▶ [WHAT YOU WILL DO] Beneath this task are records; print exactly the stretch of them from the line with "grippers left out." through the line with "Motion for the", both ends included.

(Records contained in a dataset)
• • • • • • •

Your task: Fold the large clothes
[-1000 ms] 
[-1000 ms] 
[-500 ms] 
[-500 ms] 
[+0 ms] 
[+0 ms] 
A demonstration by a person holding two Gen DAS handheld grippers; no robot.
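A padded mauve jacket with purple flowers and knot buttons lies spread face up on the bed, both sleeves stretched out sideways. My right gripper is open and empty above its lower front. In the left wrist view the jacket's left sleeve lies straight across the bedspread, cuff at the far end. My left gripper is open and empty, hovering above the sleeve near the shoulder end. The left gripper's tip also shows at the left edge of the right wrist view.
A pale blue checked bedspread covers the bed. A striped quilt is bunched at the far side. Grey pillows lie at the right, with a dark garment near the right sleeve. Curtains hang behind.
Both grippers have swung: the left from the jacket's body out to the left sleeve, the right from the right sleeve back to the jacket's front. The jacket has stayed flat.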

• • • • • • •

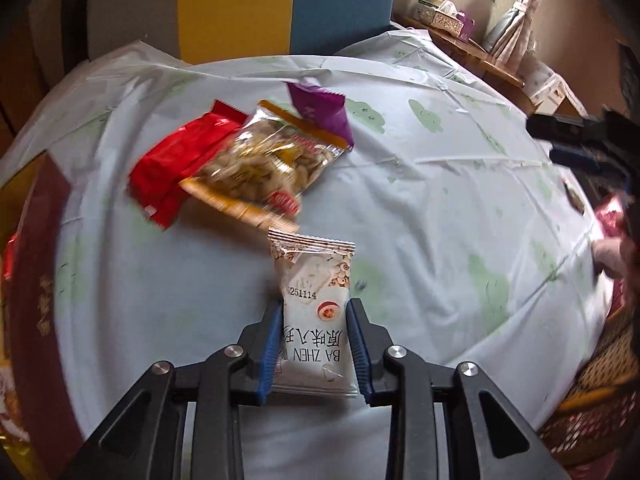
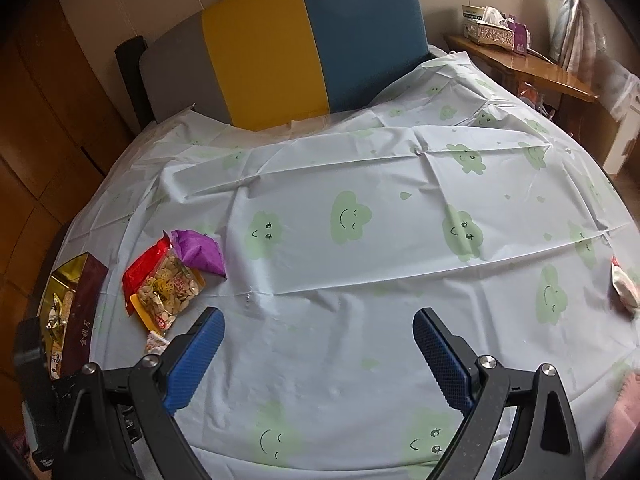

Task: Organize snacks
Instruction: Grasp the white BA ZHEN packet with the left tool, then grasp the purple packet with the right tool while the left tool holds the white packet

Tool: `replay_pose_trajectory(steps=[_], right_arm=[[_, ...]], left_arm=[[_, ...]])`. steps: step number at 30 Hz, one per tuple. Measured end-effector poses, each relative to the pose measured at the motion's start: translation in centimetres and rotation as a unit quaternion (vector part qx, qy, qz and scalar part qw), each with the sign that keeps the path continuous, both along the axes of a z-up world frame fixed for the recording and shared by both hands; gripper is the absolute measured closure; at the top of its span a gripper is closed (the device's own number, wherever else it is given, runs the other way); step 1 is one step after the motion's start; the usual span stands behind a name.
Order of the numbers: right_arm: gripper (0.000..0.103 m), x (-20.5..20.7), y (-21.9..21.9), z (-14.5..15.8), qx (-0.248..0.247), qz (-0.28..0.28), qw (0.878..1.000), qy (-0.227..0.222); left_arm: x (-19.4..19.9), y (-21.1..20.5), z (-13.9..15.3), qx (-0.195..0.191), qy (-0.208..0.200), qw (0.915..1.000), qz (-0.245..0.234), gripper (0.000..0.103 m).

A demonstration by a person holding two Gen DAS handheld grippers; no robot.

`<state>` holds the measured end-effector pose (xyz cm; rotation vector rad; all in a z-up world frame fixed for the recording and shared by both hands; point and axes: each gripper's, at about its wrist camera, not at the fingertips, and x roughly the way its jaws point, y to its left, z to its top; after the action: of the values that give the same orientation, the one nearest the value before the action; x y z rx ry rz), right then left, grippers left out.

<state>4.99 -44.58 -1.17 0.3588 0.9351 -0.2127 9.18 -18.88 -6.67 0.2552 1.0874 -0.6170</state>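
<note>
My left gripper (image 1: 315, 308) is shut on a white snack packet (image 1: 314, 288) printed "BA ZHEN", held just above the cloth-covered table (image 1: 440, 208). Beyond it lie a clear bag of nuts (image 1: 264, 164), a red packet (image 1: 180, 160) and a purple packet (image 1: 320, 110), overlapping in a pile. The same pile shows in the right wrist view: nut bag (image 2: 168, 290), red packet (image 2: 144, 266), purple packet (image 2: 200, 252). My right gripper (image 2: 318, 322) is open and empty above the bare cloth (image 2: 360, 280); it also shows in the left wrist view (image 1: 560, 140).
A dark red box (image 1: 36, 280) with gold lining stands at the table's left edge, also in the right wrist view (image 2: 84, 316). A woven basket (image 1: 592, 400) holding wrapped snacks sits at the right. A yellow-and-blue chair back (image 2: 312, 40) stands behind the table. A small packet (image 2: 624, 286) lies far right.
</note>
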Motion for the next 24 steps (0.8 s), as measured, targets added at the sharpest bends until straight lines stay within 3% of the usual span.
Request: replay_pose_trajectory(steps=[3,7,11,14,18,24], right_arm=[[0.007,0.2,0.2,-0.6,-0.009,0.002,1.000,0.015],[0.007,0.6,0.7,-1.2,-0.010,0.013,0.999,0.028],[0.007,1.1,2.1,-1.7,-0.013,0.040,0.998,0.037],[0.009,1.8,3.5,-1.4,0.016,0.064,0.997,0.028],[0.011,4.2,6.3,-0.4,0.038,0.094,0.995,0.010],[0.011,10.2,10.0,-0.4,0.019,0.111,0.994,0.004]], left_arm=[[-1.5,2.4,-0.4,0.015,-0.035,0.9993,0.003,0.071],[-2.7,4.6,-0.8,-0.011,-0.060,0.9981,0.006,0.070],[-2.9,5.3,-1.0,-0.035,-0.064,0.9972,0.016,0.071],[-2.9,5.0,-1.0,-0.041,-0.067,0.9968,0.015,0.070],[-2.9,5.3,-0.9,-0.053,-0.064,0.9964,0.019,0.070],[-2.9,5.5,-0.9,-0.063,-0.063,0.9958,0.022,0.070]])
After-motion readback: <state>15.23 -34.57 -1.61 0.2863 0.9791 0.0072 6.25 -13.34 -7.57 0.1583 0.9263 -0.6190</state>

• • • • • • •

▶ [ANSWER TO THIS EXERCISE]
`<state>` holds the measured end-effector pose (xyz cm; rotation vector rad; all in a z-up world frame fixed for the recording and shared by both hands; point and axes: each gripper's, at about its wrist camera, not at the fingertips, and x roughly the way its jaws point, y to its left, z to its top; after the action: of the values that give the same orientation, the one nearest the value before the action; x y z rx ry rz), right then left, grippers left out.

<state>4.99 -44.58 -1.17 0.3588 0.9351 -0.2127 9.18 -18.88 -6.67 0.2552 1.0874 -0.6170</state>
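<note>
My left gripper (image 1: 315, 308) is shut on a white snack packet (image 1: 314, 288) printed "BA ZHEN", held just above the cloth-covered table (image 1: 440, 208). Beyond it lie a clear bag of nuts (image 1: 264, 164), a red packet (image 1: 180, 160) and a purple packet (image 1: 320, 110), overlapping in a pile. The same pile shows in the right wrist view: nut bag (image 2: 168, 290), red packet (image 2: 144, 266), purple packet (image 2: 200, 252). My right gripper (image 2: 318, 322) is open and empty above the bare cloth (image 2: 360, 280); it also shows in the left wrist view (image 1: 560, 140).
A dark red box (image 1: 36, 280) with gold lining stands at the table's left edge, also in the right wrist view (image 2: 84, 316). A woven basket (image 1: 592, 400) holding wrapped snacks sits at the right. A yellow-and-blue chair back (image 2: 312, 40) stands behind the table. A small packet (image 2: 624, 286) lies far right.
</note>
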Motion for the next 24 steps (0.8 s), as measured, targets added at the sharpest bends until straight lines stay within 3% of the usual span.

Reply complete, and nothing else is required.